À l’intérieur, la visite bascule sur l’architecture deck saloon, pensée pour maintenir la vue sur l’eau à hauteur d’yeux depuis le carré, grâce à un salon “relevé” et des masses centrées bas. Le bois présenté (noyer) s’inscrit dans une offre de finitions personnalisables, au même titre que la sellerie ou les plans de travail. La configuration illustre un semi-custom poussé : table à cartes “réelle”, cuisine équipée (frigo, congélateur, cave à vin, lave-linge, sèche-linge, lave-vaisselle) et solutions de modularité, comme une table amovible intégrant un siège escamotable.

Enfin, l’émission insiste sur l’évolution des cabines. À l’avant, la suite propriétaire adopte un lit îlot rectangulaire, conçu pour éliminer l’effet de couchage contraint. Le rangement est développé, avec de grands dressings, stockage sous le lit et options de mobilier modulable.
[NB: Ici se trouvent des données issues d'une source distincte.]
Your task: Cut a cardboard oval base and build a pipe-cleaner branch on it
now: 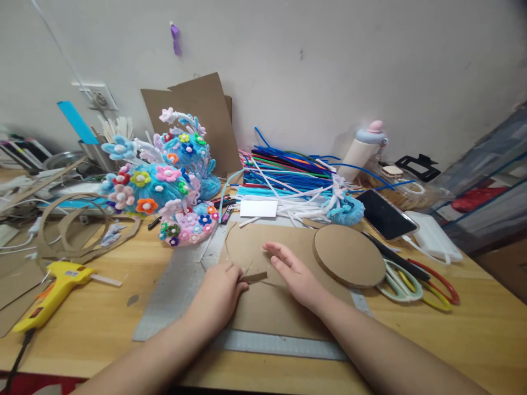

À l’arrière, les cabines invités gagnent en hauteur et en confort, avec deux salles d’eau et une volonté affichée d’offrir une expérience comparable à celle du propriétaire.

Sur le plan commercial, Valentin Pereyre évoque un accueil jugé supérieur aux anticipations pour un modèle chargé de succéder à un best-seller. Le prix de départ est annoncé autour de 1,7 million d’euros HT, tandis qu’un bateau “bien équipé” se situe vers 2,5 millions d’euros, les options de gréement et de peinture pesant fortement dans l’addition. Les délais sont donnés à environ un an selon les créneaux de production, dans un contexte où les “slots” se réservent à l’avance.